Engel and his colleagues began their work last year by examining echocardiogram images from 526 NBA players who played in the 2013–14 and 2014–15 seasons. They say their analysis has already shed light on several issues that have flummoxed cardiologists in the past.

“Until now, no study had ever looked to see whether the heart necessarily grows in direct proportion to a tall person’s body,” Engel says. “We didn’t know, for instance, if its growth might ordinarily plateau at a certain point.”

Among the Columbia team’s preliminary findings is that the left ventricle, or chamber, of an NBA player’s heart is usually proportional to his overall body size, while the root of his aorta, which is the major artery that carries blood from the left ventricle to the vital organs, is typically smaller than might be expected, based on his height. These two sections of the heart are inspected closely by cardiologists, Engel says, because the enlargement of either can indicate a deep physiological imbalance in the heart that can result in SCD.

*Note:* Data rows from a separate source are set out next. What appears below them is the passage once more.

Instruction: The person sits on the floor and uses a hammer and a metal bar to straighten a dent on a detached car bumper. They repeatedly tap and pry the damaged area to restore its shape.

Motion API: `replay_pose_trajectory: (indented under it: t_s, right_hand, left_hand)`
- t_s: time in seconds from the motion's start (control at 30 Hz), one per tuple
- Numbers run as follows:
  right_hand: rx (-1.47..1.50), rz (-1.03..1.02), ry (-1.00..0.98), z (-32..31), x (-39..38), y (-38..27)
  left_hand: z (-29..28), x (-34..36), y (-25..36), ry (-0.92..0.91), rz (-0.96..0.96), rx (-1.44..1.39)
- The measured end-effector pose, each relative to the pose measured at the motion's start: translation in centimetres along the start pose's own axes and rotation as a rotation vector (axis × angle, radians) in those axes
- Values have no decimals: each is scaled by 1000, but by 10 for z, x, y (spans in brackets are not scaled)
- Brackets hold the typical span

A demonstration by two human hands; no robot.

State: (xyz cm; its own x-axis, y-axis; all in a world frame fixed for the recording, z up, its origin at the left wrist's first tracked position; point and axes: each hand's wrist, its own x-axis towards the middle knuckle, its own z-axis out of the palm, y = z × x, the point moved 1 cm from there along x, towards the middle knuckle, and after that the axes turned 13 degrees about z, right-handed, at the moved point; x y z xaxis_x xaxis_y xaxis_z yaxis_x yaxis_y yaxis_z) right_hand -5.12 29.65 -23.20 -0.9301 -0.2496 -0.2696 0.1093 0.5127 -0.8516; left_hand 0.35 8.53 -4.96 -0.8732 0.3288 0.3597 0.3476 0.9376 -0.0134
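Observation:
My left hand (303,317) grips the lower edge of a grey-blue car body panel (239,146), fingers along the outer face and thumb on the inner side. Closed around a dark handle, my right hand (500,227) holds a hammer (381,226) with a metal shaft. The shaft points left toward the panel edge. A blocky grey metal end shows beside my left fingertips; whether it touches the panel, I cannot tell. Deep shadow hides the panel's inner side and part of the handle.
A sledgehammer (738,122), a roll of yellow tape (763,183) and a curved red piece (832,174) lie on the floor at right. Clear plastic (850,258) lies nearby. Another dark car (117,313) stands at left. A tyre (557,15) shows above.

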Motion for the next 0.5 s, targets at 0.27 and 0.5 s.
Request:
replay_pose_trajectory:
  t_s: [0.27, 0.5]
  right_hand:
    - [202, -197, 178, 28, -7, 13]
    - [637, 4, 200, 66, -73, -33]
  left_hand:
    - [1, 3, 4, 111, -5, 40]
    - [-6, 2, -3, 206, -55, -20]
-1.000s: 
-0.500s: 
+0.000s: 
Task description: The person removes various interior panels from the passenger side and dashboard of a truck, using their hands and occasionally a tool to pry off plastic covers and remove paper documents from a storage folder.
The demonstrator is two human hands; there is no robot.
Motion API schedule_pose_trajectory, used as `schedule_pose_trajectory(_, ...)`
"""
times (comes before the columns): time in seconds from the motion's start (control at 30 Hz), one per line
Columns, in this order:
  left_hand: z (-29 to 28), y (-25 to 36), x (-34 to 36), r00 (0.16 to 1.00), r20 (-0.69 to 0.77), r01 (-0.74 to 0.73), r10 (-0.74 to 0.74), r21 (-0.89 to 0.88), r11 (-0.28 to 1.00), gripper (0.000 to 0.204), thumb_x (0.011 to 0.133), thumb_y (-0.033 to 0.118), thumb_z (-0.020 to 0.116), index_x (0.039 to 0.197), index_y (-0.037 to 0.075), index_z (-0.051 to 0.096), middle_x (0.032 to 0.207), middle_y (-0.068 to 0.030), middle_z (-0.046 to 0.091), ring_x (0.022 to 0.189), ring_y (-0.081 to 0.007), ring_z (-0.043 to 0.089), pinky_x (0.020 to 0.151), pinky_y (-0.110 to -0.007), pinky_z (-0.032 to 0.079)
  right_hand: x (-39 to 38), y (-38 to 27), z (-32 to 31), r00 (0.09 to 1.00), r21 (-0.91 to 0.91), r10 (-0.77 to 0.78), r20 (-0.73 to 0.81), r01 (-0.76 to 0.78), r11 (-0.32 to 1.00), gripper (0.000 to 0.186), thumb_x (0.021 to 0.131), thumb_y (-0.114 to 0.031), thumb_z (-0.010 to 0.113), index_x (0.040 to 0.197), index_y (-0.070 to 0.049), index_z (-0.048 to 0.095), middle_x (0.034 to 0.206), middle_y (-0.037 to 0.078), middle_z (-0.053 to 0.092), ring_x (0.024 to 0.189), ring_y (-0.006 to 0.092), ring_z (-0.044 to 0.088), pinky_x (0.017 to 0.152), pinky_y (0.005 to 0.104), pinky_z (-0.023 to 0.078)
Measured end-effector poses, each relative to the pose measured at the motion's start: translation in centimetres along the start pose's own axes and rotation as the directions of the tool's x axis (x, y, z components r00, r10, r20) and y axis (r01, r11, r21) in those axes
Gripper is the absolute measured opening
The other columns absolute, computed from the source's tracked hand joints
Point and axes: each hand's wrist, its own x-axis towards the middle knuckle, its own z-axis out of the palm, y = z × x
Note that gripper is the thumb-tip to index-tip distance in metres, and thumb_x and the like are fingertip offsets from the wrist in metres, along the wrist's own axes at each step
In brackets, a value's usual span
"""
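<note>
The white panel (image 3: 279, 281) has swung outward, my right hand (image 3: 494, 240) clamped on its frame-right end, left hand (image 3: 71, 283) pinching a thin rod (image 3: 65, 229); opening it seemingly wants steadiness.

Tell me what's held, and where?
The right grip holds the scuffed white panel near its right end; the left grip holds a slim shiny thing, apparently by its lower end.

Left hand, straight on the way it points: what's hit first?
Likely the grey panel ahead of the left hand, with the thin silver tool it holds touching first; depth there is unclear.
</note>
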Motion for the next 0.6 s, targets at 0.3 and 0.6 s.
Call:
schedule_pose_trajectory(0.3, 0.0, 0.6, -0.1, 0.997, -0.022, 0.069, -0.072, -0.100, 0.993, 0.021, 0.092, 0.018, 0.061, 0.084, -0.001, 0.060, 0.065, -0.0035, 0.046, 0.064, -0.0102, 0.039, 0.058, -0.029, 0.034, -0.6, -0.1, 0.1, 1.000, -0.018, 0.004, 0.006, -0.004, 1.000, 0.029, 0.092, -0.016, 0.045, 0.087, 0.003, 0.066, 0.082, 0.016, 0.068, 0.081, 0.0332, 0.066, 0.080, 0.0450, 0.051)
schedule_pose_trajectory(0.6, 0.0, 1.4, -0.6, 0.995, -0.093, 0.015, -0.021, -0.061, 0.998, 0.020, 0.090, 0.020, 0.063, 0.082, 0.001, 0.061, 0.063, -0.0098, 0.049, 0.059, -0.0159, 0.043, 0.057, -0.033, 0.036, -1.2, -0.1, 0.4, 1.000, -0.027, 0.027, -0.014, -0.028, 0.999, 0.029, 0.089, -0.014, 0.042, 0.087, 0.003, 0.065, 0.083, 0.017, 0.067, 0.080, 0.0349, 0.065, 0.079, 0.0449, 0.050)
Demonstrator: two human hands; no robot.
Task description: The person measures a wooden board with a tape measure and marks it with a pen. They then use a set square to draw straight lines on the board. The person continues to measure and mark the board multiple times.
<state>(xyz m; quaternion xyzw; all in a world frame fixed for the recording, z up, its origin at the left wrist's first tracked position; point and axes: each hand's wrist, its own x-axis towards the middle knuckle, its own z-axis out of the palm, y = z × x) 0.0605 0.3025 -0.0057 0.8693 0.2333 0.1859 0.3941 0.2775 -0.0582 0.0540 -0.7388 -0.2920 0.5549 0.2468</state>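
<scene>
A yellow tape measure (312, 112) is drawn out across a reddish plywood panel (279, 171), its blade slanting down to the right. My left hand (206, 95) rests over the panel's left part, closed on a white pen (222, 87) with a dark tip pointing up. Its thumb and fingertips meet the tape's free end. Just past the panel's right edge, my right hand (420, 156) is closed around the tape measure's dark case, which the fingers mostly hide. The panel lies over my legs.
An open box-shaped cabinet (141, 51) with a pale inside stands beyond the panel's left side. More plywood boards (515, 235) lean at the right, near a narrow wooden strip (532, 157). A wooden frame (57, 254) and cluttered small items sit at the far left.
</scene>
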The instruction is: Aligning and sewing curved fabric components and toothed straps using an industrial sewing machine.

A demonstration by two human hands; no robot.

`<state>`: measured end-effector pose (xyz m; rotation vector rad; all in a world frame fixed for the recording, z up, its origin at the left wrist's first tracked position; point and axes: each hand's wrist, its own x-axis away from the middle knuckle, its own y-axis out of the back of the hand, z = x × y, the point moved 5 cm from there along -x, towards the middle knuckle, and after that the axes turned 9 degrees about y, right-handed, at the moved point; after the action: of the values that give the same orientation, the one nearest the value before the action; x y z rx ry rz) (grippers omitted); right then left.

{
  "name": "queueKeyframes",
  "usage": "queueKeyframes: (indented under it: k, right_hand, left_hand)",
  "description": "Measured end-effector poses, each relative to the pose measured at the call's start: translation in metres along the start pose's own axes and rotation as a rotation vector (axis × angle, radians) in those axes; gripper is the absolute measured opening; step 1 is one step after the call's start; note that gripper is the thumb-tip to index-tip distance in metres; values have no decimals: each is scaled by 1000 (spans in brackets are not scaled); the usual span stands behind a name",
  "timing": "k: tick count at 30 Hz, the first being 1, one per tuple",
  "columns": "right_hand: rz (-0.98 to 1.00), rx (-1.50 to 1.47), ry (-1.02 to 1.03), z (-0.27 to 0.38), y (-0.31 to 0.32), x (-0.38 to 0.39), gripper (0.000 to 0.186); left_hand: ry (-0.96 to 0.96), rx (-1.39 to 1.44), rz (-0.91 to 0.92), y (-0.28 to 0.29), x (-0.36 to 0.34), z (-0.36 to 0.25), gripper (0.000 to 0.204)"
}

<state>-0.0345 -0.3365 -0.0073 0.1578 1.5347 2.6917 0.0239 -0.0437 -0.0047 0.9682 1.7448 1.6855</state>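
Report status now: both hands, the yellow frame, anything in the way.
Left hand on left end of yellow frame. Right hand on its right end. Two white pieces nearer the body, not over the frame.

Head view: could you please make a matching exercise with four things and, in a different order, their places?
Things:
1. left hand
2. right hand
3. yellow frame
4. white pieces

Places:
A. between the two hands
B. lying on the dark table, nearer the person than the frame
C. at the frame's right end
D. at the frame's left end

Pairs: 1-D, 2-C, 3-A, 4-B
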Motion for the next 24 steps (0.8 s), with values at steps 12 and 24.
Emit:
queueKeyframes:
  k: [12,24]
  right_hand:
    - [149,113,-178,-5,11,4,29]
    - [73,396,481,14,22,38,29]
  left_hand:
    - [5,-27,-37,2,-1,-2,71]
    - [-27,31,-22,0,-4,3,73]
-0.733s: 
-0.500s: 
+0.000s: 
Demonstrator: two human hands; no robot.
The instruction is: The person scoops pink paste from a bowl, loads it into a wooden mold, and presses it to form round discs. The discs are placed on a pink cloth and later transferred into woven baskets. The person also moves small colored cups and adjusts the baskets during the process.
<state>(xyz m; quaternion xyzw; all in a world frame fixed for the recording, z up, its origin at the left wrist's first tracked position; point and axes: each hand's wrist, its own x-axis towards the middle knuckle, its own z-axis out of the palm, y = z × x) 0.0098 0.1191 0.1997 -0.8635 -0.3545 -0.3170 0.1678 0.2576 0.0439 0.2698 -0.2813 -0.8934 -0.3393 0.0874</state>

The researchers have also identified several race-specific variables that they say must be considered when interpreting echocardiogram images, such as the fact that the hearts of African- American men grow in a slightly different pattern than those of white men when they become enlarged.

“Knowing exactly what an African-American player’s heart looks like when it is enlarged, as opposed to a white player’s, is a huge step forward in screening and prevention,” says Engel, whose findings appear in the journal JAMA Cardiology.

In addition to establishing new standards for interpreting echocardiograms, the Columbia researchers are also developing guidelines that will help physicians integrate the results of echocardiograms with those of other heart tests — like EKGs, which measure the heart’s electrical activity — to ultimately determine if a player is fit to play. This is a high-stakes decision, because if a player is judged to be at risk for SCD, it usually means that his playing career is over.

Over the next few years, Engel, Homma, and Schwartz will be providing expert advice to NBA team physicians in evaluating the cardiac health of individual players. They say the diagnostic standards they are developing should also be applicable to basketball players and other tall athletes of high-school age and up. Meanwhile, they are looking for opportunities to conduct similar research on female basketball players.